Database Query Contains Old Data

giraffeboy · May 21, 2008

Hi there,

I'm having a problem with the Python db api, using MySQL.

I've written a program with a GUI using wxPython, the GUI is contained
in main.py which imports another module - reports.py. There are
several reports that are selected using the gui, and each report is a
class in the file reports.py. These classes contain a method which is
passed data as arguments and produces a report, writing HTML to a file
and using matplotlib to create a graph file.

The report class methods are called from the GUI using the following
code:
agentlist = self.getselected()
detail = self.cb1.GetValue()
if self.getdates() != False:
fromdate, todate = self.getdates()
app.mainframe.SetStatusText("Generating Report...")
if self.reportchoice.GetSelection() == 0:
thereport = reports.VehicleRunningCost()
thereport.producereport(agentlist, fromdate=fromdate,
todate=todate, detail=detail)
app.mainframe.SetStatusText("Report Complete")
viewerframe = ViewerFrame(None, -1, "Mileage and Fuel
Report Viewer")
viewerframe.Show(True)

The first time you run a report, everything works as expected but if
you run it a second time, after modifying data, it seems that the data
from before the modification is selected on the second report run.

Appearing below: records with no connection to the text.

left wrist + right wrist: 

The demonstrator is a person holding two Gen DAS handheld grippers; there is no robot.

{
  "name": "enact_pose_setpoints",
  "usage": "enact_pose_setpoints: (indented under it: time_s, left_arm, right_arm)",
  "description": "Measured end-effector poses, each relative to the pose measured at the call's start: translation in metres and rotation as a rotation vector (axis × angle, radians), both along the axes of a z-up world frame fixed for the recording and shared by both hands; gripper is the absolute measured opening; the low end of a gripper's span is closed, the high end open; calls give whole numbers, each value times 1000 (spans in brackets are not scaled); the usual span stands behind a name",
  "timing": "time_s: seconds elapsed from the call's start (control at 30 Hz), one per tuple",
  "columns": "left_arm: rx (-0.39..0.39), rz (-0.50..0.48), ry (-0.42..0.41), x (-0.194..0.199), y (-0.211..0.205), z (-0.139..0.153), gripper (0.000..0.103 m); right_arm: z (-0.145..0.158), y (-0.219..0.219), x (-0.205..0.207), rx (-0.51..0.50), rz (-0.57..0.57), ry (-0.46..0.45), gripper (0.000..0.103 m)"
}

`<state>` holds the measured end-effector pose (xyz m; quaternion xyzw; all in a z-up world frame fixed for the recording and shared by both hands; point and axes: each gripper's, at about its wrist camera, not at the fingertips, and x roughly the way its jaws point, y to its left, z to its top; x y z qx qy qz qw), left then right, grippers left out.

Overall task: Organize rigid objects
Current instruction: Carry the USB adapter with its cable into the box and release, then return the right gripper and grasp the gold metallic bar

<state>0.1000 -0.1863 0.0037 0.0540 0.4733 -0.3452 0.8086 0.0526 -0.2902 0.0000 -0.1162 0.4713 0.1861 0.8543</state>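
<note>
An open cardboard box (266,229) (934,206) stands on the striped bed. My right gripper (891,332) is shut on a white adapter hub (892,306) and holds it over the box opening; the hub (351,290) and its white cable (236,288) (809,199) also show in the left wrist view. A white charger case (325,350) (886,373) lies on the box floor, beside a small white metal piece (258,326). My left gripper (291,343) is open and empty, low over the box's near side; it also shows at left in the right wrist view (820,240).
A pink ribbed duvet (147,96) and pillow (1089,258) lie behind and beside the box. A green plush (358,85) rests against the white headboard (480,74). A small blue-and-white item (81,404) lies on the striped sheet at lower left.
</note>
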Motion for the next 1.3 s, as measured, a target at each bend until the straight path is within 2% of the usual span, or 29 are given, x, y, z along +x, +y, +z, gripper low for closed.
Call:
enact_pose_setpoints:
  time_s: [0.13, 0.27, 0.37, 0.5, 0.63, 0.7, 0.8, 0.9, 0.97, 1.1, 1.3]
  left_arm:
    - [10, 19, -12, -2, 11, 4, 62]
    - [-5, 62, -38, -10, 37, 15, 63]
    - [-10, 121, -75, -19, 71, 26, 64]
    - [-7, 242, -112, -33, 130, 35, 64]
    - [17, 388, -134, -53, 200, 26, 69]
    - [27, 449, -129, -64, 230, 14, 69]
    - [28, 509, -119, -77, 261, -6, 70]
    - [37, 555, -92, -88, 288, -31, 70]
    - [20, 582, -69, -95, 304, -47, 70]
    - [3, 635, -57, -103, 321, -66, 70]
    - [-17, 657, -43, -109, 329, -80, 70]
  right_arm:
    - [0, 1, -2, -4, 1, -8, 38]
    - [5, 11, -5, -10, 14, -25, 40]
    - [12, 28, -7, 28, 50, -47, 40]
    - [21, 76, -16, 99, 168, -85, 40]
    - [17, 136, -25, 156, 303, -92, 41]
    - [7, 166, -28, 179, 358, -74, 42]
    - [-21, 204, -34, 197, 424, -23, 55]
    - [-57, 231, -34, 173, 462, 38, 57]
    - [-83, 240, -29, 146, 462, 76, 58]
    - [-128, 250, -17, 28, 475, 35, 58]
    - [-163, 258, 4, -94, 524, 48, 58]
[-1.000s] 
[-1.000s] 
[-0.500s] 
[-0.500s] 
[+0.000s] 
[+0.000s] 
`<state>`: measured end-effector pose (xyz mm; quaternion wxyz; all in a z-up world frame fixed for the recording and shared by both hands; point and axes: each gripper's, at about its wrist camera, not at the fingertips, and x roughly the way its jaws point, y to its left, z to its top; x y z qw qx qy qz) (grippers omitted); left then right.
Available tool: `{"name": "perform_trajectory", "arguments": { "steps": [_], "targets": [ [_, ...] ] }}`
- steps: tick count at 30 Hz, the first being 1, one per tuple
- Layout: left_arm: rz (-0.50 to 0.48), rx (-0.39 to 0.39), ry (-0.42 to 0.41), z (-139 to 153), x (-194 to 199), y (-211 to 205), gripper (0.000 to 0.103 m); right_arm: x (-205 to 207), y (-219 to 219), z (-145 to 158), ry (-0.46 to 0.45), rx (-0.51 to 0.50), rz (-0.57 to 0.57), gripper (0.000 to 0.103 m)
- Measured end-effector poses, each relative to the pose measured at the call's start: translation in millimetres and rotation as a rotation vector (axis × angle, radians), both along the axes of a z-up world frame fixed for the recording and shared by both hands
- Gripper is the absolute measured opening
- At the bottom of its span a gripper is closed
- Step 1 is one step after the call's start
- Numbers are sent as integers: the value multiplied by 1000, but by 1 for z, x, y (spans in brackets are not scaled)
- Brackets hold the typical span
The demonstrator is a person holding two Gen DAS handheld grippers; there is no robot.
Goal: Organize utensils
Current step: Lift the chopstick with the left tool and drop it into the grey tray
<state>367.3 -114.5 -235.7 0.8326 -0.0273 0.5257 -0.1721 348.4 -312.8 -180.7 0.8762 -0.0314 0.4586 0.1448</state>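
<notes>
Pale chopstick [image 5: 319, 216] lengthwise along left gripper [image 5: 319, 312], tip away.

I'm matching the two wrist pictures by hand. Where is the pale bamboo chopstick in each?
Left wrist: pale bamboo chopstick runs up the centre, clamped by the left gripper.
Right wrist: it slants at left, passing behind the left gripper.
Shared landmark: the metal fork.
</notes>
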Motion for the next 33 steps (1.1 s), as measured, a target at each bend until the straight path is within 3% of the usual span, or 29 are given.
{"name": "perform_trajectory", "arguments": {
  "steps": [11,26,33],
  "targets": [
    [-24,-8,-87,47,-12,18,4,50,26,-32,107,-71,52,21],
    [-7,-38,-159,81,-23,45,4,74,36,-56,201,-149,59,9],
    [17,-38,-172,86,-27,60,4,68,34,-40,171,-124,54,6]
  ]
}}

It would be much appreciated if anyone could give me any hints as to
why the old data is selected. I haven't posted the full code because
it's quite long but will post more if anyone wants to see specific
parts.

Thanks!
Andrew

Jerry Hill · May 21, 2008

The first time you run a report, everything works as expected but if
you run it a second time, after modifying data, it seems that the data
from before the modification is selected on the second report run.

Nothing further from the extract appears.